WORK ORDER >> This exercise calls for an exact copy of the listing below.
*** Opening PROVIDED DATA ***
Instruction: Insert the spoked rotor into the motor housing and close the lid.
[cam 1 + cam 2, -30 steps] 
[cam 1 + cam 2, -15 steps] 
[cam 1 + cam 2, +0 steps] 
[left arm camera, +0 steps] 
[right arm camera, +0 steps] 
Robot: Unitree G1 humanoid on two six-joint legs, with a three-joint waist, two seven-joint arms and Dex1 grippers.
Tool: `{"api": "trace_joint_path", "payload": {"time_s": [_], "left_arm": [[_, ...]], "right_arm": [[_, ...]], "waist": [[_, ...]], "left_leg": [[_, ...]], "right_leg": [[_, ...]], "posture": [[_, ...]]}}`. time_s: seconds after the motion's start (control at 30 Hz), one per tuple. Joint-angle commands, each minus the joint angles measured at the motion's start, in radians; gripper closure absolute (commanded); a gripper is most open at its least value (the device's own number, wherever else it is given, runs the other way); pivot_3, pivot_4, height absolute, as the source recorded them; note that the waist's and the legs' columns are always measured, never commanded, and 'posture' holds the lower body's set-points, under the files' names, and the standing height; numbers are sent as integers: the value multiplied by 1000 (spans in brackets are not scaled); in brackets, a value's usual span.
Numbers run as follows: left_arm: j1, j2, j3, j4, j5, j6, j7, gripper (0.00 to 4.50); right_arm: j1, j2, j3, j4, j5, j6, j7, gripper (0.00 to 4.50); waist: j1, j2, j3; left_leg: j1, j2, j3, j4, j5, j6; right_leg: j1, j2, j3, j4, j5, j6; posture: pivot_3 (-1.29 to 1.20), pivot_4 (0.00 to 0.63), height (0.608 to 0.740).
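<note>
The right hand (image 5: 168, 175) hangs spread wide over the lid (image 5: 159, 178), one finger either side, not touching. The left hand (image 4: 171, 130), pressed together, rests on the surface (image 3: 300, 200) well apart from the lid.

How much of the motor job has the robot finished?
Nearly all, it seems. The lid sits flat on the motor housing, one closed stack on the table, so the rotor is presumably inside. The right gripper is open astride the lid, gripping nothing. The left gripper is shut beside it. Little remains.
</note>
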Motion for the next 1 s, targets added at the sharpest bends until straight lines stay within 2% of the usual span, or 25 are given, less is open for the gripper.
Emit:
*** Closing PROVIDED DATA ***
REPLY >>
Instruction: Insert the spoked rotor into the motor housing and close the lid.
[cam 1 + cam 2, -30 steps] 
[cam 1 + cam 2, -15 steps] 
[cam 1 + cam 2, +0 steps] 
[left arm camera, +0 steps] 
[right arm camera, +0 steps] 
Robot: Unitree G1 humanoid on two six-joint legs, with a three-joint waist, two seven-joint arms and Dex1 grippers.
Tool: `{"api": "trace_joint_path", "payload": {"time_s": [_], "left_arm": [[_, ...]], "right_arm": [[_, ...]], "waist": [[_, ...]], "left_leg": [[_, ...]], "right_leg": [[_, ...]], "posture": [[_, ...]]}}`. time_s: seconds after the motion's start (control at 30 Hz), one per tuple. Joint-angle commands, each minus the joint angles measured at the motion's start, in radians; gripper closure absolute (commanded); a gripper is most open at its least value (the device's own number, wherever else it is given, runs the other way); pivot_3, pivot_4, height absolute, as the source recorded them; note that the waist's and the legs' columns are always measured, never commanded, and 'posture' holds the lower body's set-points, under the files' names, and the standing height; numbers are sent as integers: the value multiplied by 1000 (spans in brackets are not scaled); in brackets, a value's usual span.
Numbers run as follows: left_arm: j1, j2, j3, j4, j5, j6, j7, gripper (0.00 to 4.50); right_arm: j1, j2, j3, j4, j5, j6, j7, gripper (0.00 to 4.50); waist: j1, j2, j3; left_leg: j1, j2, j3, j4, j5, j6; right_leg: j1, j2, j3, j4, j5, j6; posture: pivot_3 (-1.29 to 1.20), pivot_4 (0.00 to 0.63), height (0.608 to 0.740).
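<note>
The right hand (image 5: 168, 175) hangs spread wide over the lid (image 5: 159, 178), one finger either side, not touching. The left hand (image 4: 171, 130), pressed together, rests on the surface (image 3: 300, 200) well apart from the lid.

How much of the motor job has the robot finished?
Nearly all, it seems. The lid sits flat on the motor housing, one closed stack on the table, so the rotor is presumably inside. The right gripper is open astride the lid, gripping nothing. The left gripper is shut beside it. Little remains.
</note>
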Motion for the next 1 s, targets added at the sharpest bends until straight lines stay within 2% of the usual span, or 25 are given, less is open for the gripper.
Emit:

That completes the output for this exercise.